Could you reproduce, exactly and alone, the lines running from the one with "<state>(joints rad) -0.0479" to the end of the data below?

[Raw data — start]

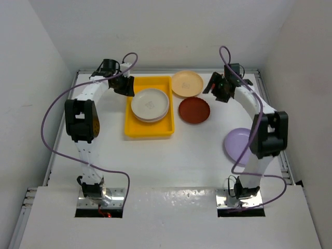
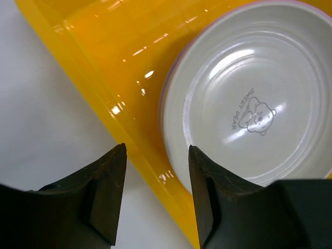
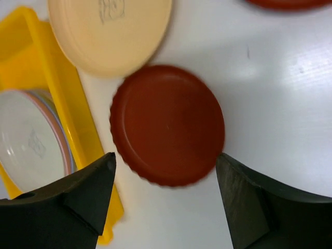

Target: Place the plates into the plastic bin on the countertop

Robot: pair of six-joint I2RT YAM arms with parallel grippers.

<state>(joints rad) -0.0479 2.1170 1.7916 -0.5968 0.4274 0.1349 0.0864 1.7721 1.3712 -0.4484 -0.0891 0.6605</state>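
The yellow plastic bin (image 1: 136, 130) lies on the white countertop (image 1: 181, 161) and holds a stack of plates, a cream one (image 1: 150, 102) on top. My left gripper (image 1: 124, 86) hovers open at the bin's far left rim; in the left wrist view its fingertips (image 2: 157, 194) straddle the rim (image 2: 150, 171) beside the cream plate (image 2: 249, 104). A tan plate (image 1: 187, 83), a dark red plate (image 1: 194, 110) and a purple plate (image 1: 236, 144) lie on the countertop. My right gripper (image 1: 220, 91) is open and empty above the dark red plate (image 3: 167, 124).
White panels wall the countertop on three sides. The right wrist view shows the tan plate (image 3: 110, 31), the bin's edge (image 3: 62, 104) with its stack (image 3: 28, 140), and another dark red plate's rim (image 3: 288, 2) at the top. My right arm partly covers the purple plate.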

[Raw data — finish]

### Task output
<state>(joints rad) -0.0479 2.1170 1.7916 -0.5968 0.4274 0.1349 0.0864 1.7721 1.3712 -0.4484 -0.0891 0.6605</state>
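The yellow plastic bin (image 1: 136, 130) lies on the white countertop (image 1: 181, 161) and holds a stack of plates, a cream one (image 1: 150, 102) on top. My left gripper (image 1: 124, 86) hovers open at the bin's far left rim; in the left wrist view its fingertips (image 2: 157, 194) straddle the rim (image 2: 150, 171) beside the cream plate (image 2: 249, 104). A tan plate (image 1: 187, 83), a dark red plate (image 1: 194, 110) and a purple plate (image 1: 236, 144) lie on the countertop. My right gripper (image 1: 220, 91) is open and empty above the dark red plate (image 3: 167, 124).
White panels wall the countertop on three sides. The right wrist view shows the tan plate (image 3: 110, 31), the bin's edge (image 3: 62, 104) with its stack (image 3: 28, 140), and another dark red plate's rim (image 3: 288, 2) at the top. My right arm partly covers the purple plate.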

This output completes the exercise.